### YOUR ASSIGNMENT:
Transcribe the listing underneath, keeping each word exact and omitting the images.

### DATA SEGMENT:
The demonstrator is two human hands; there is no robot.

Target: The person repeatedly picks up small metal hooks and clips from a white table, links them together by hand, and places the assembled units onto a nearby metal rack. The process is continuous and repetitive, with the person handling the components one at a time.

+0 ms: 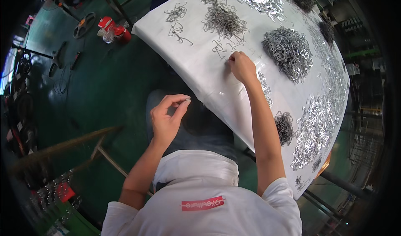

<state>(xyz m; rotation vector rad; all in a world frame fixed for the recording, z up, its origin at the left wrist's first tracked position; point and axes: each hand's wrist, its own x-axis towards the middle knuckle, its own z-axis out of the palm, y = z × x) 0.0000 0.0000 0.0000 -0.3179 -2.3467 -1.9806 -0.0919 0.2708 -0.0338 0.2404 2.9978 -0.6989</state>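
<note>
My left hand (166,118) is raised beyond the table's near edge, thumb and forefinger pinched together. A tiny glint shows at their tips, too small to name. My right hand (243,67) rests low over the white-covered table (217,79), its fingers pressed together. Whatever they may hold is hidden. Just beyond those fingertips lie loose bent wire hooks (219,48), trailing from a tangled heap of wire hooks (225,20). A sparser group of hooks (177,13) lies farther left. Beside my right forearm, partly covered by it, is a strip of small shiny metal pieces (265,87).
To the right stands a big heap of grey metal pieces (288,54). Shiny pieces (317,127) spread along the right side, near a small dark wire pile (284,128). More shiny pieces (259,0) lie at the far edge. A red container (121,33) stands left of the table.
</note>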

### TASK RESPONSE:
The demonstrator is two human hands; there is no robot.

Target: The person repeatedly picks up small metal hooks and clips from a white table, links them together by hand, and places the assembled units onto a nearby metal rack. The process is continuous and repetitive, with the person handling the components one at a time.

+0 ms: 

<state>(xyz m; rotation vector rad; all in a world frame fixed for the recording, z up, its origin at the left wrist's first tracked position; point and axes: each hand's wrist, its own x-axis towards the middle knuckle, its own z-axis out of the palm, y = z × x) 0.0000 0.0000 0.0000 -0.3179 -2.3467 -1.9806 -0.0919 0.2708 -0.0338 0.2404 2.9978 -0.6989</state>
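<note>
My left hand (166,118) is raised beyond the table's near edge, thumb and forefinger pinched together. A tiny glint shows at their tips, too small to name. My right hand (243,67) rests low over the white-covered table (217,79), its fingers pressed together. Whatever they may hold is hidden. Just beyond those fingertips lie loose bent wire hooks (219,48), trailing from a tangled heap of wire hooks (225,20). A sparser group of hooks (177,13) lies farther left. Beside my right forearm, partly covered by it, is a strip of small shiny metal pieces (265,87).
To the right stands a big heap of grey metal pieces (288,54). Shiny pieces (317,127) spread along the right side, near a small dark wire pile (284,128). More shiny pieces (259,0) lie at the far edge. A red container (121,33) stands left of the table.
</note>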

Nothing else is part of this exercise.